## PROBLEM DESCRIPTION
In the listing below, every line with the word "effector" needs to be copied.

## DATASET EXTRACT
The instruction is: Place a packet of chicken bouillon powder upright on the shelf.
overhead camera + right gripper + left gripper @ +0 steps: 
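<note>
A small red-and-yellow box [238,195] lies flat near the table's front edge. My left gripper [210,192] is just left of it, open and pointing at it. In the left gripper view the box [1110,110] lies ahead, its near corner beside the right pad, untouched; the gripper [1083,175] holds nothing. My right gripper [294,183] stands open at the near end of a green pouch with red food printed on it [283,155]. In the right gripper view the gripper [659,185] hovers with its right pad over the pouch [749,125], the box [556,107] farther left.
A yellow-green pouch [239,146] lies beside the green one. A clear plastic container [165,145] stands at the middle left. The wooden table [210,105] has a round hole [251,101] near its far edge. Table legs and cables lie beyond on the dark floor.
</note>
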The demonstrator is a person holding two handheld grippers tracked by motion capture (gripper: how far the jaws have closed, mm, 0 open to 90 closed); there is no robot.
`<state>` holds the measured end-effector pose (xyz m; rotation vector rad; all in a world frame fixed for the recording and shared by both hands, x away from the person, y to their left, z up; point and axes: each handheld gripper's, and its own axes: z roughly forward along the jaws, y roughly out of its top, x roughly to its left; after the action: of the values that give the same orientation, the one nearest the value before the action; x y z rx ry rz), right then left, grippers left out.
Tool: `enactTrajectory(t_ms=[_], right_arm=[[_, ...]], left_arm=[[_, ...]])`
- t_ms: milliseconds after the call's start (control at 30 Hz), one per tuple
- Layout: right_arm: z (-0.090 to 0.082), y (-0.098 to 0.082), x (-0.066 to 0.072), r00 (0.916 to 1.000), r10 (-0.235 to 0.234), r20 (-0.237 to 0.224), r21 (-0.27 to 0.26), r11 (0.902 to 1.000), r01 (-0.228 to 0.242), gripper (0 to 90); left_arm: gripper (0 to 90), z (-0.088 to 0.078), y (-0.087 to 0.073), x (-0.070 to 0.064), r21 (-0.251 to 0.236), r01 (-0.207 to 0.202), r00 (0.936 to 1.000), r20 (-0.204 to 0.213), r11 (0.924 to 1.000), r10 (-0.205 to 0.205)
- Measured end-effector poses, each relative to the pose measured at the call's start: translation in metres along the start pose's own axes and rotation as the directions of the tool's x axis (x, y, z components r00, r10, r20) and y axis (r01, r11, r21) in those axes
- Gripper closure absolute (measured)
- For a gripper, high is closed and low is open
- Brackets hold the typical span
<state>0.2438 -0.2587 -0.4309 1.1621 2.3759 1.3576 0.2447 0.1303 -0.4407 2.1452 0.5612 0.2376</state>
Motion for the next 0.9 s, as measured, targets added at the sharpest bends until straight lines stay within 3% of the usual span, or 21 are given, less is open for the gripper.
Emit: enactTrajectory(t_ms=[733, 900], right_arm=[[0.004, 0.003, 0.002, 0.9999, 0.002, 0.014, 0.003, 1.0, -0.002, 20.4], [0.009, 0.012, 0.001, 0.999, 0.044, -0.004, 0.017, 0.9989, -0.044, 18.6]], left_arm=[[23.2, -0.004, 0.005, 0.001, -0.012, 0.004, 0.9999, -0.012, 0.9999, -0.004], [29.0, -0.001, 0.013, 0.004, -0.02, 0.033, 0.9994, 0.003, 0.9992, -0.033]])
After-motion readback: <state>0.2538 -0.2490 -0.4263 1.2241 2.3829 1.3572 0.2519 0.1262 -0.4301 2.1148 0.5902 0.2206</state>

## SOLUTION TO THIS EXERCISE
`<state>` holds the measured end-effector pose (xyz m; rotation vector rad; all in a world frame fixed for the recording and shared by both hands, x away from the person, y to their left, z up; point and axes: each handheld gripper's, and its own axes: z roughly forward along the jaws, y roughly out of its top, x roughly to its left; after the action: of the values that give the same orientation, the one nearest the value before the action; x y z rx ry rz), right then left, grippers left out.
- Measured end-effector poses, each relative to the pose measured at the call's start: translation in metres along the start pose's own axes and rotation as the directions of the tool's x axis (x, y, z components r00, r10, r20) and y axis (r01, r11, r21) in those axes

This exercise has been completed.